**WORK REQUIRED**
Wherever the string "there" turns up in the data, copy the whole line.

**INFORMATION SHOWN**
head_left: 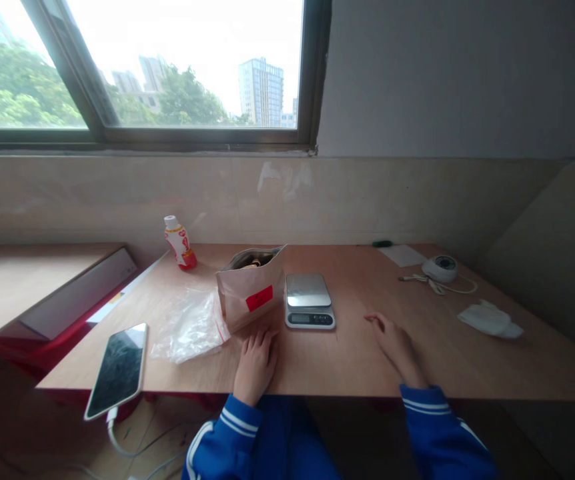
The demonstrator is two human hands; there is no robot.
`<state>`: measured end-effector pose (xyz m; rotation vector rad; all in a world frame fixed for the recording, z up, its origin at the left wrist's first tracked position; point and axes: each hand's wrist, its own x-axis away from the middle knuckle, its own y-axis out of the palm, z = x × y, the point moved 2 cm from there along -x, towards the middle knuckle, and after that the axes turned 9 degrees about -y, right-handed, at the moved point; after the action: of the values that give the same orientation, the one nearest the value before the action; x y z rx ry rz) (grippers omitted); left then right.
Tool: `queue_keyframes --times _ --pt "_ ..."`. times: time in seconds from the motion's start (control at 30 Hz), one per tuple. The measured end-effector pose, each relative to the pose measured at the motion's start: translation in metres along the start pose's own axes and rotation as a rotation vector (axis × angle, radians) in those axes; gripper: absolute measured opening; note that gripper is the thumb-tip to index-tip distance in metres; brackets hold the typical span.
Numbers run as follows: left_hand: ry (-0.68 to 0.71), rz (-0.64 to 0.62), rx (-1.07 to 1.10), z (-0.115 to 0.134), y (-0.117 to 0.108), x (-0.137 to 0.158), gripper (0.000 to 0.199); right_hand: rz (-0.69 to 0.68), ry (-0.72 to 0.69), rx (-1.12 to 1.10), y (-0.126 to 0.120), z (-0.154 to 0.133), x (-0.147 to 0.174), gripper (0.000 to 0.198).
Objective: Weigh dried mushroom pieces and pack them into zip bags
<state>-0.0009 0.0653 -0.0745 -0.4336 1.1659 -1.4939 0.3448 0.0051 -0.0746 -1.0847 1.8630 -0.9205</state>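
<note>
My left hand (257, 363) rests palm down on the table, fingers loosely spread with nothing in them, just in front of an upright kraft paper bag (235, 303). The bag's top is unsealed, a red label sits on its front, and something brownish shows inside but is too dark to name. Right of the bag stands a kitchen scale (309, 293) with a bare metal plate; its display is not readable. My right hand (393, 341) lies on the table further right, apart from the scale, its fingers extended and holding nothing.
A crumpled clear plastic bag (190, 330) lies left of the paper bag. A phone (119, 367) on a cable overhangs the front edge. A drink bottle (180, 243) stands behind. Rightward are a white dome camera (440, 269), paper (401, 255) and a crumpled white item (490, 320).
</note>
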Motion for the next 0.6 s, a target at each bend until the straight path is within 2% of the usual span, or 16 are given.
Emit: queue_keyframes --times 0.47,0.53,0.6 --pt "0.003 0.007 -0.007 0.001 -0.001 0.000 0.034 -0.005 0.013 -0.068 -0.001 0.001 0.002 0.032" --pt "-0.006 -0.009 0.001 0.001 -0.001 0.000 0.034 0.009 0.038 -0.093 -0.002 -0.004 0.002 0.031" --pt "-0.018 -0.021 0.007 0.001 -0.001 0.000 0.034 0.029 0.048 -0.187 -0.007 -0.021 -0.001 0.031"
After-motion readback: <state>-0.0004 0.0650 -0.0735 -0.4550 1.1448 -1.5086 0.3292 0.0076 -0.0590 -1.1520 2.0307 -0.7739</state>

**ANSWER SECTION**
The demonstrator is two human hands; there is no robot.
`<state>`: measured end-effector pose (xyz m; rotation vector rad; all in a world frame fixed for the recording, z up, its origin at the left wrist's first tracked position; point and axes: each hand's wrist, its own x-axis away from the middle knuckle, its own y-axis out of the palm, z = x × y, the point moved 2 cm from there along -x, towards the middle knuckle, and after that the axes turned 9 degrees about -y, right-handed, at the moved point; after the action: of the values that give the same orientation, the one nearest the value before the action; x y z rx ry rz) (grippers omitted); left then right.

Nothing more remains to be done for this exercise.